Now that I’ve been enlightened by my diagnosis, developing incredibly valuable tools for getting myself dressed, the next question is: how do I share the knowledge nobody knew to share with me? How do I ensure my 11-year-old and 15-year-old, for instance, know they can voice their comfort (or lack thereof) with a certain fabric, even if they don’t have the words yet? How do I show them that simply feeling uncomfortable is valid, no explanation necessary?
The Next Generation
As it turns out, I was already equipping my children with these tools without even knowing it. Years ago, when I sat my kids down for what I thought would be a life-changing conversation about voicing their feelings, they found it hilarious. They know they can simply say something feels “wrong” when they’re shopping with friends or family. They know how to look for what they like to wear, and how to avoid what irritates them, even if it looks “safe” (but they also know not to beat themselves up when they buy something hoping that maybe this time, it would work).
This is exactly why I’m writing this. I know that there are people out there looking at 1830s taffeta gowns wistfully because taffeta feels so right. It doesn’t slink up and down like oil on your skin. It stays where it is. I can trust it. I know where I am with taffeta.

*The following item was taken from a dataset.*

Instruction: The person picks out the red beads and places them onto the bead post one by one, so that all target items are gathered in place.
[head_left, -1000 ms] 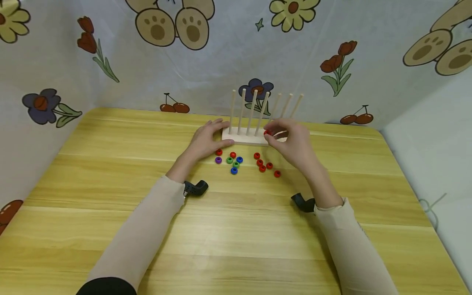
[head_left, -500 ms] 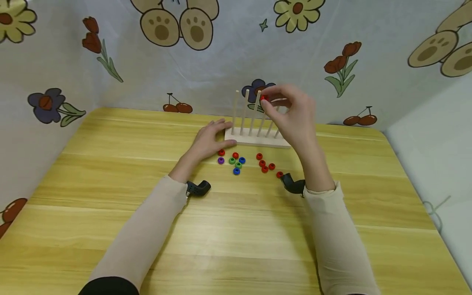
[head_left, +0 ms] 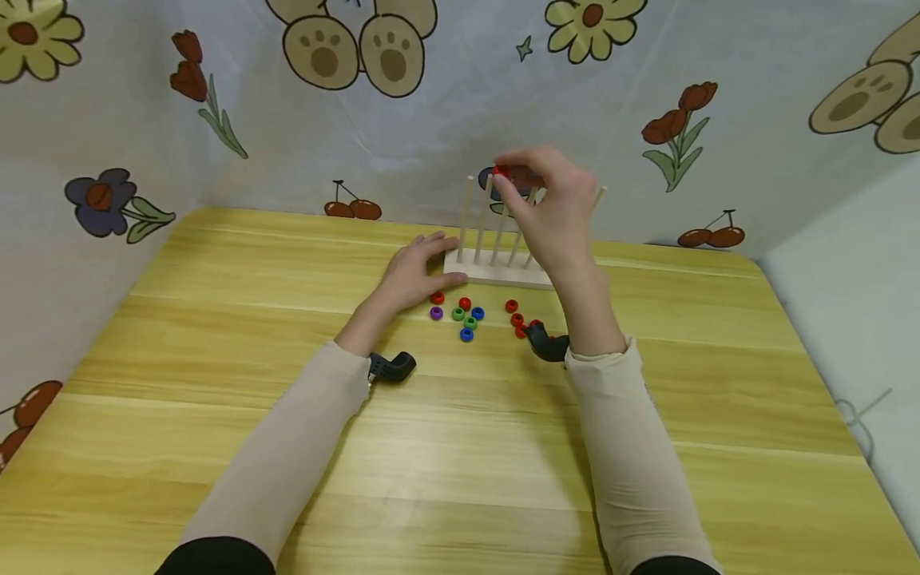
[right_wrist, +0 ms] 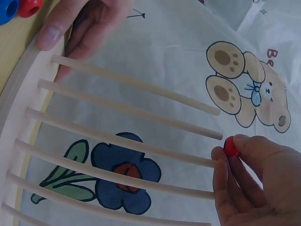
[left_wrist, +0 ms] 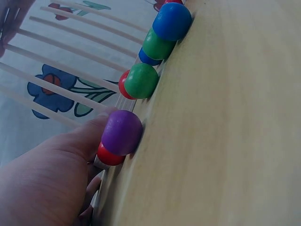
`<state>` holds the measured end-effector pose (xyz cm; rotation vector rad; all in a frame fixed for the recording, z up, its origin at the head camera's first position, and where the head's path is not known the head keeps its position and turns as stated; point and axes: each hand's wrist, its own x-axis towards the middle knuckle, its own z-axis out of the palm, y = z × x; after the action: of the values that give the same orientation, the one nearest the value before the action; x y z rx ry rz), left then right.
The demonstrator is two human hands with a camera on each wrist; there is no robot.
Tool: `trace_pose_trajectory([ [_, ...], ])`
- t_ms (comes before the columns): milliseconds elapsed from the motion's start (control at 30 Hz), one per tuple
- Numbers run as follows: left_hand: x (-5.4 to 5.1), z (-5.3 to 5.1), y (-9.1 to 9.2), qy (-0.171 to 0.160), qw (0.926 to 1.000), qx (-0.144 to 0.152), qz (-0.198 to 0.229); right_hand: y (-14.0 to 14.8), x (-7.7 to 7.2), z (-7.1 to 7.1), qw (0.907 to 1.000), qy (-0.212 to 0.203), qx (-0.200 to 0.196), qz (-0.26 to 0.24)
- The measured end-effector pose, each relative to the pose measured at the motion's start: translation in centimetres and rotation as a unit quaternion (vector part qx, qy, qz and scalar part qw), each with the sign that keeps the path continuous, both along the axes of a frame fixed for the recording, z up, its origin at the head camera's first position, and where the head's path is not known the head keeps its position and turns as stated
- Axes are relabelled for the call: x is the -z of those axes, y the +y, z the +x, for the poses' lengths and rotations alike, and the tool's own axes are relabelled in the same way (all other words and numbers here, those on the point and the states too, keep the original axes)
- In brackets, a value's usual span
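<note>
A wooden stand (head_left: 503,274) with a row of upright pegs (head_left: 464,220) is at the back of the table. My left hand (head_left: 418,275) grips the left end of its base, thumb in front and fingers behind. With thumb and fingertips, my right hand (head_left: 553,212) pinches a red bead (right_wrist: 230,146), held up by the peg tips near the second and third pegs from the left. No beads show on the visible pegs. Before the stand lie a purple bead (head_left: 436,314), green beads (head_left: 458,315), blue beads (head_left: 467,335) and several red beads (head_left: 512,306).
The wooden table (head_left: 431,447) reaches back to a patterned cloth (head_left: 431,144) hanging behind the stand. A black wrist mount (head_left: 548,345) on the right arm hides some of the red beads. Another black mount (head_left: 394,367) sits on the left wrist.
My right hand has lifted the red bead from low by the stand's base up to the peg tips and moved it left. The left hand stays on the base.
</note>
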<state>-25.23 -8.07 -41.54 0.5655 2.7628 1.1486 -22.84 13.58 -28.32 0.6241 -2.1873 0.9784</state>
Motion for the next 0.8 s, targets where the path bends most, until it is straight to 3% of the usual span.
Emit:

I’m positive I’m not the only one who can admire graceful jersey skirts, delicate pointelle tops in pretty pastel colors, and elegant silk shirts—just as long as they’re on someone else.
I may never get to do a grocery run in a billowy taffeta cape over a damask dress, safe and secure like I’m wearing a weighted blanket, and I may never stop masking enough to just buy some delightfully stiff upholstery fabric and have it made into a shirt, or an entire wardrobe.
But I know what I like now, and with that comes relief. I know what fabrics make me happy. More importantly, I know what fabrics both look and feel wrong, and what look irresistible yet still feel wrong. I can steer clear of it all. I am finally, at 42, able to find what to wear so I can properly inhabit my body.